Dozens of oval bacteria coat the membrane of this microorganism, known as a protist, collected from the sulfidic, anoxic Cariaco Basin off the coast of Venezuela. This pairing is probably an example of mutualistic symbiosis, a close relationship between two species in which both parties benefit. In this case, the bacteria may detoxify sulfide, allowing the protist to survive in the basin, and the protist may carry the bacteria to the optimal micro-environment in the water column. These organisms were collected by WHOI biologist Ginny Edgcomb and post-doctoral fellow Bill Orsi.(Scanning electron micrograph by William Orsi, Woods Hole Oceanographic Institution)
What is Microbial Life?
"Microbe" is a general term that encompasses almost any microscopic organism, including bacteria and archaea, which lack a cell nucleus or other membrane-bound cellular structures, and protists (mostly unicellular organisms that lack specialized tissues, and hence, are neither plant nor animal nor fungus). They can be found throughout the ocean, from rocks and sediments beneath the seafloor, across the vast stretches of open water, to intertidal and surf zones.
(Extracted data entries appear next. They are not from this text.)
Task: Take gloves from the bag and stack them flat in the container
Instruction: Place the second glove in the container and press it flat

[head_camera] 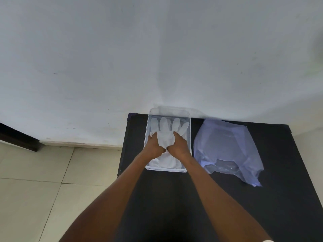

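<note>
A clear plastic container [148, 123] stands on the far left part of the black table [201, 198]. A white glove [166, 130] lies flat inside it, fingers pointing toward the wall. My left hand [154, 144] and my right hand [179, 145] rest side by side on the glove's palm, with fingers curled into its fabric. More white glove material [167, 161] shows near the container's front end. A pale, translucent plastic bag [225, 145] lies crumpled to the right of the container, apart from both hands.
The table's back edge is against a white wall [157, 49]. Its left edge drops off to a tiled floor [43, 180]. A dark skirting piece [19, 138] runs along the wall at the far left.
</note>
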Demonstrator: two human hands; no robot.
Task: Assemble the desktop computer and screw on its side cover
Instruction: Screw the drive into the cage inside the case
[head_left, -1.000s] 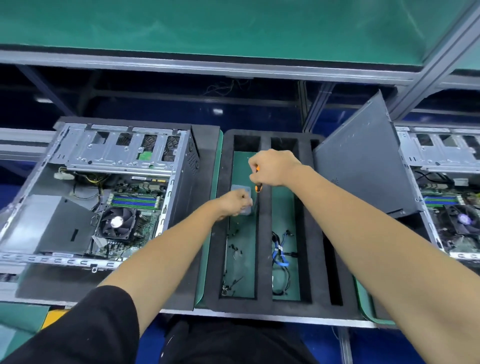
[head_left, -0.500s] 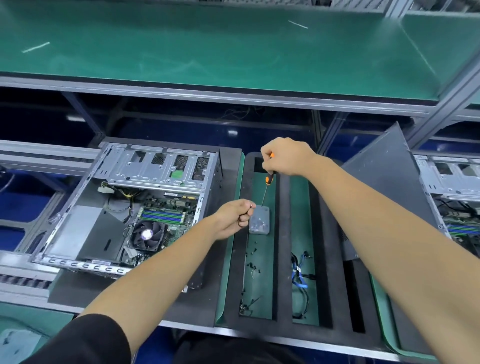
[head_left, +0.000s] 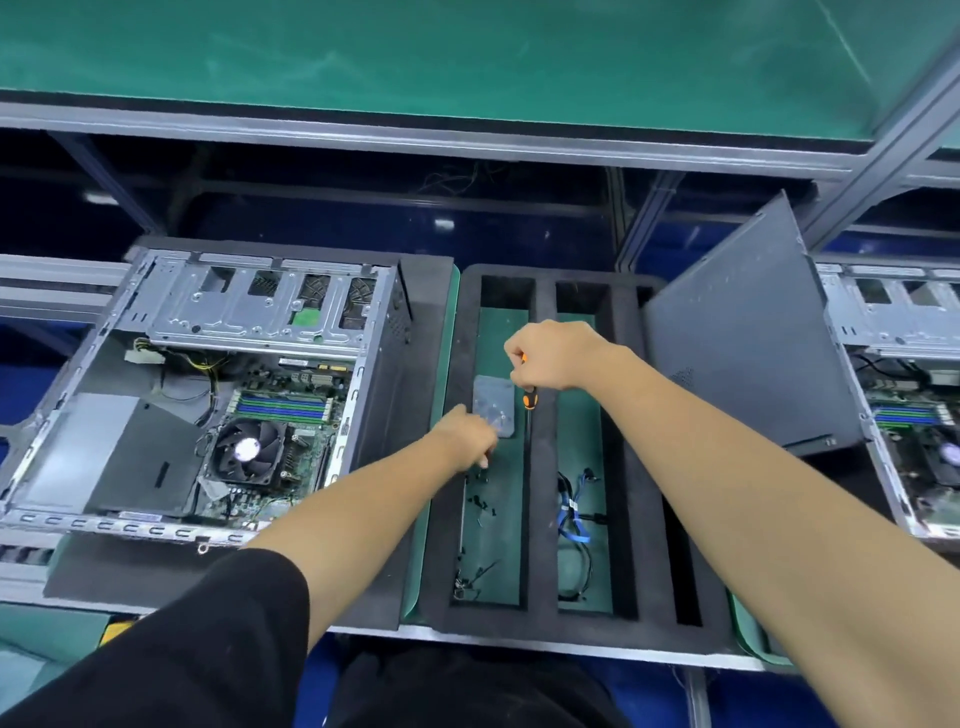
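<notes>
— Both hands are over the black foam tray (head_left: 540, 616)? What do they do?

— Yes. The right hand (head_left: 556, 356) is curled around a screwdriver (head_left: 529, 402) with an orange and black handle, tip pointing down. The left hand (head_left: 467, 439) has its fingers bent down at the small black screws (head_left: 480, 501); whether it pinches one, nobody can tell.

— And the computer?

— The open computer case (head_left: 208, 395) lies left of the tray. The dark side cover (head_left: 737, 348) leans at the tray's right.

head cam | looks forward and down — foam tray (head_left: 540, 519) close below | single view
</notes>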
The diversity and number of microbes in the ocean far exceed that of macroscopic life, and many employ unique life strategies not seen anywhere else on Earth. Without them, life on Earth almost certainly would not be possible.
Some microbes are photosynthetic, deriving their energy from the sun. Below the photic zone (the uppermost, sunlit portion of the ocean), and especially at deep-ocean sites and around hydrothermal vents and seeps, microbes are chemosynthetic, meaning they derive energy from chemical reactions to drive their metabolic processes. Some microbes prey on others, some obtain carbon from inorganic sources, and some are scavengers that feed on dead organisms, fecal pellets, or other waste organic matter. Some can even consume hydrocarbons, aiding in the cleanup of oil from spills such as Deepwater Horizon. A few, such as diatoms and foraminifera, make hard, calcite “shells” that last for thousands of years in seafloor sediments and provide clues to past climate and ocean conditions.
Why is it important?
Ocean microbes play an important role in Earth's biogeochemical cycles, particularly the carbon, nitrogen, phosphorus, iron, and sulfur cycles. They also form the very base of the marine food chain, recycle nutrients and organic matter, and produce vitamins and cofactors needed by higher organisms to grow and survive. Many have evolved over millions of years to form symbiotic relationships with animals that allow the host animals to live in harsh or otherwise toxic environments, such as the hot, sulfur-rich waters around hydrothermal vents.
Some microbes are pathogens (toxic to humans and marine life) and result in billions of dollars lost or spent each year; others have resulted in billions of dollars and millions of lives saved through the development and production of pharmaceuticals or other commercial products.